Les liens entre l’IHRA et Israël

Les connexions entre l’IHRA et Israël sont multiples et structurelles, comme détaillé ci-dessous :

  1. Membre actif et fondateur : Israël est un membre fondateur de l’IHRA et participe activement à ses travaux. Il est représenté par des délégués tels que Sharon Rappaport et Iris Rosenberg, qui contribuent aux groupes de travail de l’organisation, notamment sur la recherche, l’éducation et les musées. La page officielle de l’IHRA sur Israël souligne que la Shoah est centrale à l’identité nationale israélienne, renforçant son engagement dans l’organisation.
  2. Définition de l’antisémitisme et implications pour Israël : La définition de l’antisémitisme de l’IHRA inclut des exemples qui touchent directement à Israël, tels que « l’antisémitisme peut se manifester par des attaques à l’encontre de l’État d’Israël lorsqu’il est perçu comme une collectivité juive. » Cependant, elle précise que « critiquer Israël comme on critiquerait tout autre État ne peut pas être considéré comme de l’antisémitisme. » Cette nuance a été critiquée par des organisations comme Human Rights Watch et Amnesty International, qui estiment que cette définition peut être utilisée pour restreindre la liberté d’expression et protéger Israël de critiques légitimes. Par exemple, en 2023, une coalition de plus de 100 organisations de la société civile a appelé les Nations Unies à rejeter cette définition, arguant qu’elle cible les activistes pour les droits des Palestiniens. D’un autre côté, des groupes juifs progressistes, comme ceux mentionnés dans The Times of Israël, s’opposent à son utilisation, craignant qu’elle ne refroidisse les critiques légitimes de la politique israélienne.
  3. Présidence en 2025 : En 2022, Israël a été élu pour présider l’IHRA en 2025, une année marquée par le 80e anniversaire de la libération d’Auschwitz et le 25e anniversaire de la fondation de l’IHRA. Cette décision, prise à l’unanimité lors de la session plénière annuelle de l’IHRA à Stockholm, reflète l’engagement d’Israël dans la préservation de la mémoire de l’Holocauste et la lutte contre l’antisémitisme. La présidence est partagée entre le ministère des Affaires étrangères israélien et Yad Vashem, renforçant le rôle d’Israël au sein de l’organisation. Cette position de leadership illustre un lien structurel significatif, comme rapporté dans Yad Vashem.

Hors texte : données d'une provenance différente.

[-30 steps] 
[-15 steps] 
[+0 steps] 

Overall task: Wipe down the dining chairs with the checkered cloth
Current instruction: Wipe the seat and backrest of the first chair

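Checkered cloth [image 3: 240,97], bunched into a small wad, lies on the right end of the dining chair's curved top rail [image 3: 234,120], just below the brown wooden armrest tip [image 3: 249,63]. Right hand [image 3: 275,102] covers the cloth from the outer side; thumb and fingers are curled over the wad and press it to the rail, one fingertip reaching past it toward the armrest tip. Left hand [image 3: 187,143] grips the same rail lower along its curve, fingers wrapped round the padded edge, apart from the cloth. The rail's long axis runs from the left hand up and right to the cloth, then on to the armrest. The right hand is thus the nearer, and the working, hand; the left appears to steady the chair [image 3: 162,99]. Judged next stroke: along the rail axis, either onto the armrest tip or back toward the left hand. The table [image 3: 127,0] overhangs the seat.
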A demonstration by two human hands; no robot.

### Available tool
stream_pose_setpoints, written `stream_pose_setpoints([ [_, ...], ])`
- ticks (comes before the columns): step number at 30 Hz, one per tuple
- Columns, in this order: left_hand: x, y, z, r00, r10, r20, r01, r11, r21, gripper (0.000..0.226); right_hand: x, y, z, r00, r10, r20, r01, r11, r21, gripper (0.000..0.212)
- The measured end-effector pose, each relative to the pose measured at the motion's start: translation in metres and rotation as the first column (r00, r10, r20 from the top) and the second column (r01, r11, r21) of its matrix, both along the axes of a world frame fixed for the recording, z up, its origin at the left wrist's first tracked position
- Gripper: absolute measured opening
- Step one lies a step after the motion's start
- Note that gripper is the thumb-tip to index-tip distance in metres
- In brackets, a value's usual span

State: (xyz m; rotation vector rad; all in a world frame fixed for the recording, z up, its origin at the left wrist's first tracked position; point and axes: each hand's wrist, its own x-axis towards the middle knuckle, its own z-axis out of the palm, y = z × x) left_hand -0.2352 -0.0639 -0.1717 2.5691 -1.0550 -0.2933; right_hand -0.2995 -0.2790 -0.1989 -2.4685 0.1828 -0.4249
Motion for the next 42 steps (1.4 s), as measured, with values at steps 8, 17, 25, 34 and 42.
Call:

Controverses et perspectives

La relation entre l’IHRA et Israël est marquée par des controverses, notamment autour de la définition de l’antisémitisme. Des critiques, comme ceux de la Ligue des droits de l’homme en France (LDH), estiment que cette définition n’aura aucun effet positif dans la lutte contre l’antisémitisme et pourrait même avoir un effet négatif en limitant la liberté d’expression. Ken Stern, un rédacteur de la définition, a également critiqué son utilisation, la qualifiant d' »instrument grossier » pour étiqueter les critiques d’Israël comme antisémites, comme mentionné dans The Guardian. En revanche, l’IHRA maintient que sa définition ne vise pas à restreindre la critique légitime d’Israël, mais à clarifier les manifestations de l’antisémitisme.

En 2025, la présidence d’Israël à l’IHRA pourrait intensifier ces débats, alors que l’organisation continue de jouer un rôle clé dans la lutte contre l’antisémitisme et la promotion de la mémoire de l’Holocauste. Cette position pourrait également renforcer la coopération entre l’IHRA et Israël sur des initiatives éducatives et de recherche, tout en alimentant les discussions sur l’équilibre entre la lutte contre l’antisémitisme et la liberté d’expression.

Tableaux récapitulatifs

Voici un tableau récapitulatif des critiques et des positions sur la définition de l’IHRA:

Conclusion

En résumé, l’IHRA est une organisation internationale clé pour la mémoire de l’Holocauste, avec des liens structurels et opérationnels significatifs avec Israël, notamment via sa participation active, sa définition de l’antisémitisme et sa présidence en 2025. Ces liens sont cependant controversés, reflétant des tensions entre la lutte contre l’antisémitisme et la liberté d’expression, en particulier concernant les critiques d’Israël.